Problem to work on:
Could you return the lines below exactly, from the first line up to and including the line that holds "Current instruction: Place"?

======== Data extract

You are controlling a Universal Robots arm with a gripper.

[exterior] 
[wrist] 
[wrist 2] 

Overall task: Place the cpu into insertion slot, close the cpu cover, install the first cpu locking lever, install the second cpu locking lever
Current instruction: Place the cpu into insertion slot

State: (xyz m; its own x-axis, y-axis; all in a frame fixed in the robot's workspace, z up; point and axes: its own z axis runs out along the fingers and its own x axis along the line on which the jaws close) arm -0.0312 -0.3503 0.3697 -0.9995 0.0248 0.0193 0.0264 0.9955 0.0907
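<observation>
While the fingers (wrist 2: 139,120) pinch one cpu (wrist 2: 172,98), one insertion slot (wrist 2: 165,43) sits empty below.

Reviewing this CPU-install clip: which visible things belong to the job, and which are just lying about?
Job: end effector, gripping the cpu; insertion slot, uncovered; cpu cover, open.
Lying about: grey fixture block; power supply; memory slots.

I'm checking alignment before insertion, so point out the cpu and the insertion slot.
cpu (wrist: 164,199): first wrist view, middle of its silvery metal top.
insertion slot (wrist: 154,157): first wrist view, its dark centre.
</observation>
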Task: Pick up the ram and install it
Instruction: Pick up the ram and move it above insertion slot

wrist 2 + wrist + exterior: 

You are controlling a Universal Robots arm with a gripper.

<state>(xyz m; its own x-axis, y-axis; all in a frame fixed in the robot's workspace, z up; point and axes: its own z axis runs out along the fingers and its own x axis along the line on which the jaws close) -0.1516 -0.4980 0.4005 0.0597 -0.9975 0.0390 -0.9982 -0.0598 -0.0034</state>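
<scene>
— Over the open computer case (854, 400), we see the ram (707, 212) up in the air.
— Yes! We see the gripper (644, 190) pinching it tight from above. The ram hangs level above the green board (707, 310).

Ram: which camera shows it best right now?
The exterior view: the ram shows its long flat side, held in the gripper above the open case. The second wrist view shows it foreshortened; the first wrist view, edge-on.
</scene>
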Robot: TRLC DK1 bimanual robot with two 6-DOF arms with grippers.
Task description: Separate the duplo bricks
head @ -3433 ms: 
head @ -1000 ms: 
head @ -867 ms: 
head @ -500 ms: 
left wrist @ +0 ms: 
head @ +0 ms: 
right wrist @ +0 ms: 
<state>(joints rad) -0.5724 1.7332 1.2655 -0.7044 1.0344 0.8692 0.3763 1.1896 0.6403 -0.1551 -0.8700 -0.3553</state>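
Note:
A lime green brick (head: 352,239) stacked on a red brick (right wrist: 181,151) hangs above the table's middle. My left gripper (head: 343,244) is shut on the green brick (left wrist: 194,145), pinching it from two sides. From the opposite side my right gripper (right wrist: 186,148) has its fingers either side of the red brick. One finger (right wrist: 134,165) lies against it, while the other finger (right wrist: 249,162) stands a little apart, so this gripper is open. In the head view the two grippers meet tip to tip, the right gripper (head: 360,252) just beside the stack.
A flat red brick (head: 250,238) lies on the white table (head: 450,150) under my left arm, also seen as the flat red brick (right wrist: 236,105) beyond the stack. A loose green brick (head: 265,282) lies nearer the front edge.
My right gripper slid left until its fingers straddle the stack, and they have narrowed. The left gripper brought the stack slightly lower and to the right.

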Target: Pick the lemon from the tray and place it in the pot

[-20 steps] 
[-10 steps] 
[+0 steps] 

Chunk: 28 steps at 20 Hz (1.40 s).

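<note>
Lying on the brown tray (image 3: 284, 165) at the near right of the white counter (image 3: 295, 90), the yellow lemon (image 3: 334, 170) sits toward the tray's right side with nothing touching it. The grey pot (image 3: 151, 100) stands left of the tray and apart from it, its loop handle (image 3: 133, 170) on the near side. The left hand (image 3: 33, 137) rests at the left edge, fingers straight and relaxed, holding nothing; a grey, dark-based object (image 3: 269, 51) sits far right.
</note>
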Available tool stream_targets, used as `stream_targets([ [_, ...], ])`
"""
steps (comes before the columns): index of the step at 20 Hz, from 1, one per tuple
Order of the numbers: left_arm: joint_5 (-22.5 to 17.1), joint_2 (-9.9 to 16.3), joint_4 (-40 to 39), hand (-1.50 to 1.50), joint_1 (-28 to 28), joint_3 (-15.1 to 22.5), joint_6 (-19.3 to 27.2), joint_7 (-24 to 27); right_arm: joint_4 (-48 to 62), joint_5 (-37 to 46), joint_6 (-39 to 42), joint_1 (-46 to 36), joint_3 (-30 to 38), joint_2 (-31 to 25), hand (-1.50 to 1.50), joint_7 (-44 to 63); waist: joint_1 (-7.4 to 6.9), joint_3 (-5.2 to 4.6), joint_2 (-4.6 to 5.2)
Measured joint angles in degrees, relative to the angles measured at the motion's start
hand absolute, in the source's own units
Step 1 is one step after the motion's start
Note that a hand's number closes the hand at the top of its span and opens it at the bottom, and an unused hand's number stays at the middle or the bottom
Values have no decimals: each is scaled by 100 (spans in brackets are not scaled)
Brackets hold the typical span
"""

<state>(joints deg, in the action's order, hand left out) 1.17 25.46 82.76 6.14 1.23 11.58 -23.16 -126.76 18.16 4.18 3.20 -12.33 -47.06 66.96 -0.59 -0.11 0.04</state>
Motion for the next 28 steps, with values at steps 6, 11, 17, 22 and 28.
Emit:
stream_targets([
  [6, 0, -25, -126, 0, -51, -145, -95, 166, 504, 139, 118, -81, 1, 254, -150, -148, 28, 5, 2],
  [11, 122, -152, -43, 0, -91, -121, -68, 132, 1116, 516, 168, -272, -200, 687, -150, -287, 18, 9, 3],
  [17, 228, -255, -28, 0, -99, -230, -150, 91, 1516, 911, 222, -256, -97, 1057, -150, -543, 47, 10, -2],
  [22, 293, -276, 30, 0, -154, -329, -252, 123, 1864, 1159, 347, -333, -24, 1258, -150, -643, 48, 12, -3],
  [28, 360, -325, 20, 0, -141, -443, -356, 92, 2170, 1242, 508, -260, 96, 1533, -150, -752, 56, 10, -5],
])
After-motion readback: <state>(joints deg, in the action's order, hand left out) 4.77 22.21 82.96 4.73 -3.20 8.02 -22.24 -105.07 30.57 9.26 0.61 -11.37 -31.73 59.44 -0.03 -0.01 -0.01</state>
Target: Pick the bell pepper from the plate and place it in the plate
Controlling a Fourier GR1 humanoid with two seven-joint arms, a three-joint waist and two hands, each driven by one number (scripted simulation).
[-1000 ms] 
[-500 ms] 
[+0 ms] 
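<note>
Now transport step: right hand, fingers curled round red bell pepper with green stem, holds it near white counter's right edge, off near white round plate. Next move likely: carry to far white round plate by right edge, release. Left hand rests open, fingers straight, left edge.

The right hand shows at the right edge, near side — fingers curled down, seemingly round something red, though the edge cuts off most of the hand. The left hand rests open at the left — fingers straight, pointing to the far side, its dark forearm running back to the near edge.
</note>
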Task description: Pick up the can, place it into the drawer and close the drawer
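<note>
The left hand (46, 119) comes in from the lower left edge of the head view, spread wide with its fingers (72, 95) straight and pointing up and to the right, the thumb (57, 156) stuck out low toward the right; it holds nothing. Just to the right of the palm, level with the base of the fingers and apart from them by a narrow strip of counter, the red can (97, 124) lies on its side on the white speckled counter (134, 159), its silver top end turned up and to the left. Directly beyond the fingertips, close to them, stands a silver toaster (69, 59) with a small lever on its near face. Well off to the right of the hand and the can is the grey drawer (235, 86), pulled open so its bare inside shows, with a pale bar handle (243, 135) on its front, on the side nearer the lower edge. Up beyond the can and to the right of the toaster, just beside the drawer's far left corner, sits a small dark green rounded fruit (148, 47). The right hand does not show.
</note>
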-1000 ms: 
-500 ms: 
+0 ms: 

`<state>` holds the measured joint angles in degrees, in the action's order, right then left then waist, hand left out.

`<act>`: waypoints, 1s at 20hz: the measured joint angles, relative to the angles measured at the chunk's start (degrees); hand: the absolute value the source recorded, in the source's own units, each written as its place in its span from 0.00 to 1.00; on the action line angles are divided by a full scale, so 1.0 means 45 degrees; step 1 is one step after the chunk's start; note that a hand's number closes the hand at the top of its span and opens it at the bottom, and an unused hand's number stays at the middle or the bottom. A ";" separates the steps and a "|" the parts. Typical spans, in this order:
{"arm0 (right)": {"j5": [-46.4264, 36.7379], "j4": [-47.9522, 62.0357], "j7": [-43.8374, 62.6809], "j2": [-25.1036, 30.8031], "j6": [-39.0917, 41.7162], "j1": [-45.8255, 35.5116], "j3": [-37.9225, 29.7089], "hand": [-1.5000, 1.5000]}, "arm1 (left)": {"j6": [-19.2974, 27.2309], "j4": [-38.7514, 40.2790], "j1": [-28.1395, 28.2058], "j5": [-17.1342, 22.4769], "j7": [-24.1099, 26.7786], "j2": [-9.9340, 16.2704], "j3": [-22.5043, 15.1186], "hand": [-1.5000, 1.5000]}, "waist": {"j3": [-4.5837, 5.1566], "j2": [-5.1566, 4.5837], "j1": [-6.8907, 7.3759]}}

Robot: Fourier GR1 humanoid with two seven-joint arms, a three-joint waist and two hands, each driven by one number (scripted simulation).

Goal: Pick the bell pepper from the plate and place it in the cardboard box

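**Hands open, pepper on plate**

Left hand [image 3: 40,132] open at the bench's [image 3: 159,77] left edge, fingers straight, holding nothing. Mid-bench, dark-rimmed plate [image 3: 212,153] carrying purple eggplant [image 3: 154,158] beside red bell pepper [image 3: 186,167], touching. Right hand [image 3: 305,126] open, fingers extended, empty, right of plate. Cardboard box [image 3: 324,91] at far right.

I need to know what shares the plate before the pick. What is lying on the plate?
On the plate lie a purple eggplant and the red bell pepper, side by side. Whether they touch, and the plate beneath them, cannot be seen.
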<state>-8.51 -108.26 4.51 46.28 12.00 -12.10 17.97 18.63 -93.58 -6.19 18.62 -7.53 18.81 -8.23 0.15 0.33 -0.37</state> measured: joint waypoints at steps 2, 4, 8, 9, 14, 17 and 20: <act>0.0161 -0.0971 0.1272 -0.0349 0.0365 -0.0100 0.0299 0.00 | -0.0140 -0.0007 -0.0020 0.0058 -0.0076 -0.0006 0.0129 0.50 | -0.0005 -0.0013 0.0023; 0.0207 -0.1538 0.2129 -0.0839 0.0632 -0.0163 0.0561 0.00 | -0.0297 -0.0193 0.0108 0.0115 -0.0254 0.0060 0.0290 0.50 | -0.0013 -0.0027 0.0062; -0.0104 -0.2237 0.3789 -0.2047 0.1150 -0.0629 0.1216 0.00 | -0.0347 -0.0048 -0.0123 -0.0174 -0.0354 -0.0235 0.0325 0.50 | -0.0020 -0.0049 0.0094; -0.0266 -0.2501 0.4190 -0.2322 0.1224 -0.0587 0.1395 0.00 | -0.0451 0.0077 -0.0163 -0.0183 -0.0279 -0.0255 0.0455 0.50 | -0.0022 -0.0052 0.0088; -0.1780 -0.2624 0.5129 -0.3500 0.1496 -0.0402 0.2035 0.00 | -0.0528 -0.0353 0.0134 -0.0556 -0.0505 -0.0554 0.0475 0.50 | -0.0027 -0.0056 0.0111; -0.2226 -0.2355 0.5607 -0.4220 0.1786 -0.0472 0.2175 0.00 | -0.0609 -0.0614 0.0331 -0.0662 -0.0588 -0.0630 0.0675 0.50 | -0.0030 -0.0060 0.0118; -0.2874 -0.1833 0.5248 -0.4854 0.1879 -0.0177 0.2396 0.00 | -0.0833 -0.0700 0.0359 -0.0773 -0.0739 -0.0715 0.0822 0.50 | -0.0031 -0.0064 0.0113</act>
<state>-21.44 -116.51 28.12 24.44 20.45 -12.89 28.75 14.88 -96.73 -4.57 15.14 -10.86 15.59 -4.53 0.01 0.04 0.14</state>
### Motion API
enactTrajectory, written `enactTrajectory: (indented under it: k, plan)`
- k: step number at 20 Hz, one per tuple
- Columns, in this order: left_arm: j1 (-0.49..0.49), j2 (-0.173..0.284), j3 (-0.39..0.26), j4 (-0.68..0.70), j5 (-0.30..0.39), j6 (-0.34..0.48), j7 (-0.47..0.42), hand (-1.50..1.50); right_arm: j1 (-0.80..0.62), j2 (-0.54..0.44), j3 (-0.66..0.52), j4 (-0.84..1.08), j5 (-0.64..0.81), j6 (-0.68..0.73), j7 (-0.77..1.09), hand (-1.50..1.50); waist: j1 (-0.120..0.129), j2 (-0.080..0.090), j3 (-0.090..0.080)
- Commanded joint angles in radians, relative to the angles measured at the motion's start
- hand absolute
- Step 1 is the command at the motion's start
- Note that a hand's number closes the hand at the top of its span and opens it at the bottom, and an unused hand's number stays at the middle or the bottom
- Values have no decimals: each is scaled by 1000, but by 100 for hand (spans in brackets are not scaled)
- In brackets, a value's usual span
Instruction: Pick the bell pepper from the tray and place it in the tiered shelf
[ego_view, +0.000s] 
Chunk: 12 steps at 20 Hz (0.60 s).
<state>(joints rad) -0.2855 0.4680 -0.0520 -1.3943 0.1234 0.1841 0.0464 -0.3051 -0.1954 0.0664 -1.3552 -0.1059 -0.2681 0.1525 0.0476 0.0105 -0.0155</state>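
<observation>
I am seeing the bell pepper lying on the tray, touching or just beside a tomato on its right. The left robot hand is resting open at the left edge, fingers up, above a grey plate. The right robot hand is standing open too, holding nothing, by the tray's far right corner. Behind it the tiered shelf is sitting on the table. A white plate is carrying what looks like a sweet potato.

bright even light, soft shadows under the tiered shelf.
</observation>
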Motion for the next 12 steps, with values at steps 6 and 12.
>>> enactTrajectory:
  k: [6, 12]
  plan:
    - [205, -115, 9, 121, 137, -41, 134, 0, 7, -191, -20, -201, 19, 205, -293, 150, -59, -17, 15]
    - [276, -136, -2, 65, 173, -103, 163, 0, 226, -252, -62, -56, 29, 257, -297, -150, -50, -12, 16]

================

Answer space:
You are controlling a Universal Robots arm with a gripper.

[exterior] 
[wrist] 
[wrist 2] 

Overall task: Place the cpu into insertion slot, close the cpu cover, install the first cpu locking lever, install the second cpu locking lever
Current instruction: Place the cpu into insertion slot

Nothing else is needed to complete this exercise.